113 years ago, an ancestor of the Smithsonian’s Department of Anthropology was established by the US Congress in order to archive research related to the American Indians. The Bureau of Ethnology, as it was initially called, fell under the direction of John Wesley Powell, a scientifically-inclined polymath who had explored the American West extensively and who ran the archive like a living lab for studying U.S. land and society.
Among the many publications Powell produced during his tenure, the most oft-cited is his Report on the Lands of the Arid Region of the United States, which was meant to illuminate for federal government officials back east how inappropriate existing land divisions would be in the intensely dry western territory.
Ensuring that settlers would be able to farm the land they acquired, Powell recommended that parcels be defined according to the natural water drainage patterns, and that farmers form self-governing bodies to manage their watersheds. “If these lands are to be reserved for actual settlers, in small quantities, to provide homes for poor men, on the principle involved in the homestead laws, a general law should be enacted under which a number of persons would be able to organize and settle on irrigable districts, and establish their own rules and regulations for the use of the water and subdivision of the lands.”
Powell recognized that the origin point of all the settlers’ potential water sources was snow. “The fountains from which the rivers flow are the snow fields of the highlands,” he wrote in his report. He also saw that this natural geological story would have to become an engineering story in order for western development to thrive. But the small-scale, cooperative approach he envisioned did not play out. Instead, over the next century, massive, energy-intensive infrastructure was built to transport water over vast distances. Family farms gave way to industrial agriculture, urban centers ballooned and became sprawl, public utilities gained power and influenced policy.
But for all the change, one important thing remains the same: We still get our water from snow. “30 million people in the U.S. West depend on snow,” says Hadley Arnold, co-director of the Arid Lands Institute (ALI) at Woodbury University, “We drink it, we grow our economies on it. We are a snowmelt-dependent society.” And that’s a problem, because global warming has altered the timing, volume and intensity of precipitation cycles. To quote from the exhibition materials for the ALI’s show, Drylands Design, at the Architecture + Design Museum in Los Angeles, “Current western water infrastructures deliver diminishing snowpack using energy sources that accelerate its disappearance.”
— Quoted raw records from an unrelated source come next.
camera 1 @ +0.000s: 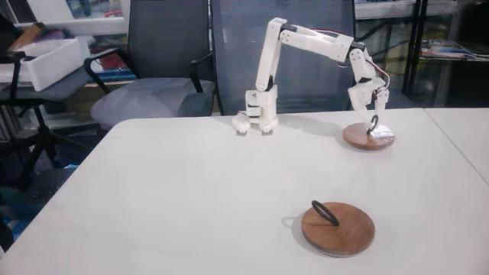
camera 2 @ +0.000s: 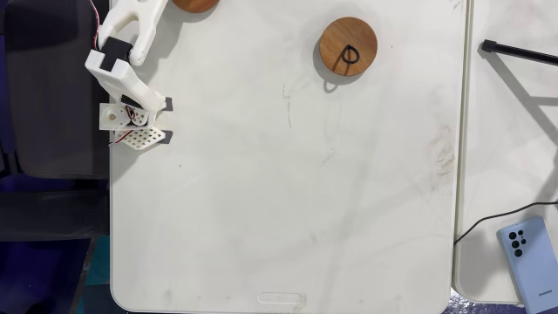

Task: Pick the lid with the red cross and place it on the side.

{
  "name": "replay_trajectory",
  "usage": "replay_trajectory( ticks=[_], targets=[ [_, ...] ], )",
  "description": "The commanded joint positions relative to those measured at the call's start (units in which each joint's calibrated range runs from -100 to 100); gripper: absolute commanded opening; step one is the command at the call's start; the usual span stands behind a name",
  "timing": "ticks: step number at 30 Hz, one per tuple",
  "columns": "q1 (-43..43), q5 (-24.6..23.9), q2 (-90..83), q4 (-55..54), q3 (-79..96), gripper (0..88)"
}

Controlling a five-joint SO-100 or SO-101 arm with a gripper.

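While the white arm (camera 1: 306,46) reaches down toward the far right edge of the white table (camera 1: 191,198) in a fixed view, we see its gripper (camera 1: 374,122) closed around the upright black ring handle (camera 1: 373,126) of the small wooden lid (camera 1: 368,137), which lies flat on the tabletop. We cannot make out a label or a red cross on that lid, and being round it shows no long axis. Nearer the front edge, well apart, lies the larger plain wooden lid (camera 1: 338,229), its black ring (camera 1: 325,213) tilted leftward.
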Motion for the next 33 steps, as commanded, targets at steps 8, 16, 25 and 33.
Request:
replay_trajectory(
  ticks=[8,16,25,33],
  targets=[
    [0.4,0.3,0.0,-0.6,-0.3,12.2],
    [0.3,0.3,0.1,-0.6,-0.4,26.4],
    [0.6,0.3,-0.7,0.3,-0.1,26.8],
    [0.4,-0.1,-0.8,4.8,-0.2,26.8]
  ],
)
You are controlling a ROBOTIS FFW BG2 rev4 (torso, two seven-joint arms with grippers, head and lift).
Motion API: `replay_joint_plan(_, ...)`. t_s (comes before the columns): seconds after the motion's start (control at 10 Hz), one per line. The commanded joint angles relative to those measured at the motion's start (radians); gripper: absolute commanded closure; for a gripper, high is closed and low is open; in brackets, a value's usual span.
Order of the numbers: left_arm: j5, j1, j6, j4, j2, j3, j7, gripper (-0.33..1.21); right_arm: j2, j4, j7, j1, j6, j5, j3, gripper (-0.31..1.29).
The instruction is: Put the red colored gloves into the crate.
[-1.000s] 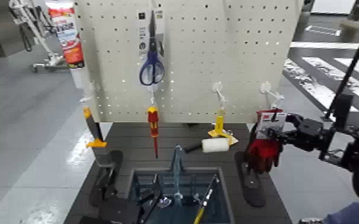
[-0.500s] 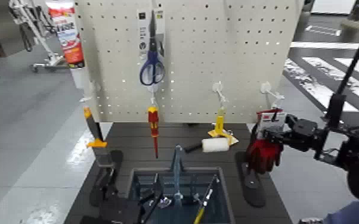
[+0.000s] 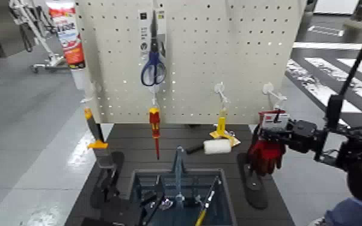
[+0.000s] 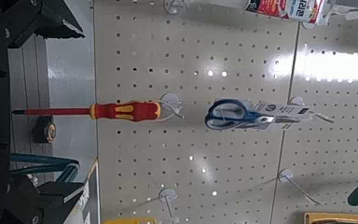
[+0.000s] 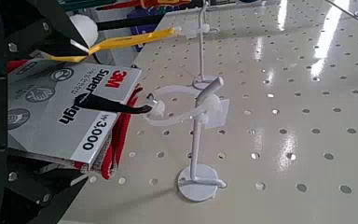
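Clock centre: the crate (image 3: 230, 204), as seen in the head view
Gloves: one red-and-black pair (image 3: 266, 155), hung beside the pegboard's (image 3: 189, 60) lower edge at 2 o'clock
Right gripper: open (image 3: 273, 133), at 2 o'clock, with the gloves' white card (image 5: 72, 107) between its fingers; whether they are touched cannot be told
Left gripper: open (image 3: 154, 201), held over the crate, towards 10 o'clock
In the way: one white hook (image 5: 194, 149) is encircled by a clear ring (image 5: 172, 91) near the card; one white roller (image 3: 217, 146) is seen between gloves and crate, at 1 o'clock
Around: one red-and-yellow screwdriver (image 3: 154, 123) is hung at 11 o'clock; one pair of blue scissors (image 3: 153, 69) above it; one red-and-white tube (image 3: 68, 36) at 11 o'clock, farther off; one orange-and-black handled tool (image 3: 93, 127) at 10 o'clock
In crate: one yellow-handled tool (image 3: 202, 215) is leaned at its right part
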State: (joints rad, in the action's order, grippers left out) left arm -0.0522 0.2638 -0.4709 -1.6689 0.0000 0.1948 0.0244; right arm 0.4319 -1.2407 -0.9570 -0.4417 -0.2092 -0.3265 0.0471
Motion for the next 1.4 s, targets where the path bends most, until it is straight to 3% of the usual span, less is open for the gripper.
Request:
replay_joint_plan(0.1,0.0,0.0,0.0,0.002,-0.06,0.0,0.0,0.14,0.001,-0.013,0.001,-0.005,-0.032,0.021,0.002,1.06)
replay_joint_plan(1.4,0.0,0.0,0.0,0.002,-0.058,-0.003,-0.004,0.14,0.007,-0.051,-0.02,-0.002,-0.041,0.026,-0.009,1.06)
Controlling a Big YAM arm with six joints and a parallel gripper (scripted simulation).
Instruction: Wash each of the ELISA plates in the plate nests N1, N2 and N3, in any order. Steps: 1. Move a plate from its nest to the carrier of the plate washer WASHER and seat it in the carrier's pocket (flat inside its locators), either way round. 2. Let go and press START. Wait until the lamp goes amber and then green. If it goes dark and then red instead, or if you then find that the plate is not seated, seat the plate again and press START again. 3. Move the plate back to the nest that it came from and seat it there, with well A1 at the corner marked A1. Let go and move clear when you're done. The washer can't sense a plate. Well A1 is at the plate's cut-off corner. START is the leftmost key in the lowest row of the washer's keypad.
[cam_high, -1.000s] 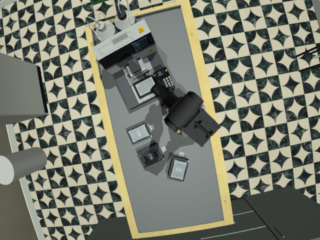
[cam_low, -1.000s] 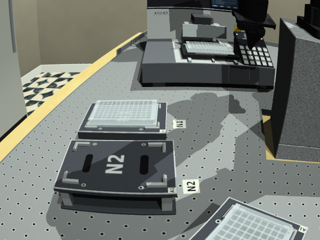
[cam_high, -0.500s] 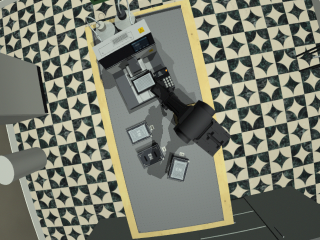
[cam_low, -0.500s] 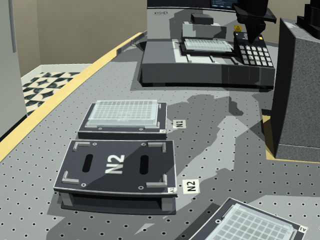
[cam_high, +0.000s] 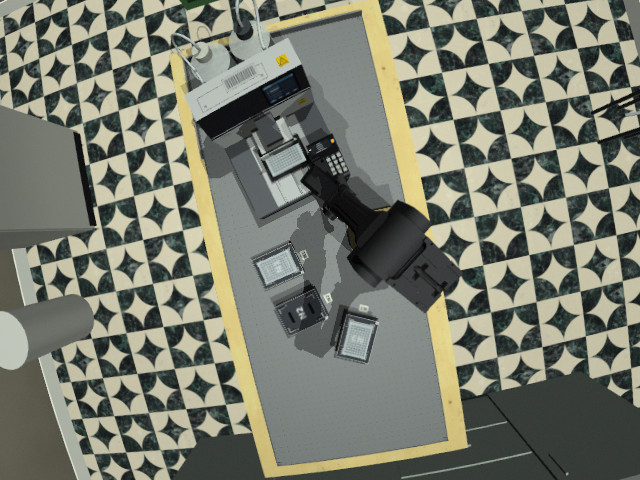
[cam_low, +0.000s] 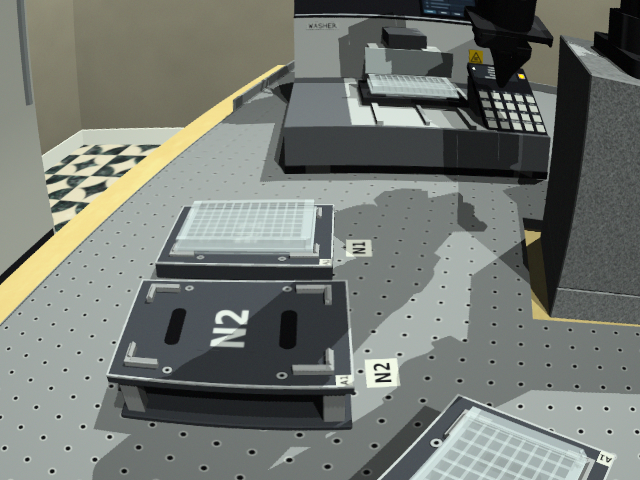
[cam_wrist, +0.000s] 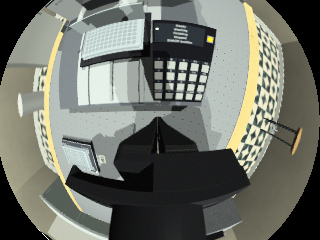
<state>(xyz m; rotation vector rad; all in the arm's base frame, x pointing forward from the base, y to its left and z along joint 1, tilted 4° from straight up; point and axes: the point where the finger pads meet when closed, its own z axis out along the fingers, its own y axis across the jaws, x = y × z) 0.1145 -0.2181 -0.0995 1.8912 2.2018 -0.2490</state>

Arnold and her husband, Peter, founded the ALI—which bears echoes of John Wesley Powell’s legacy—with the goal of engaging design students and professionals, scientists, policymakers and the public around rethinking the built environment in the context of water scarcity. “The design of our infrastructure is obsolete,” Hadley says, “Not physically, in terms of rust or disrepair or the need for more, but conceptually obsolete. It is not designed to do the job that is needed to be done.”
And this is how we arrive at the increasingly common assertion that climate change is a design problem. More than a century after Powell challenged the government to design infrastructure and territorial boundaries in accordance with existing landscapes, the task for designers, architects, engineers and planners can no longer be only to follow some of Powell’s logic, but to find ways to undo much of the detrimental development that has occurred in the meantime. “We have to reverse all the engineering that has gone into building code and city infrastructure,” says Hadley. Drawing again on the ALI exhibition materials: “Captured rainwater, storm-water runoff, gray water and wastewater combined form the West’s largest undeveloped water supply. Opportunistically exploiting this supply requires, at every scale, an inversion of the usual order of things: flood as opportunity; surface as sponge; roof as cup; waste as sustenance; city as farm.”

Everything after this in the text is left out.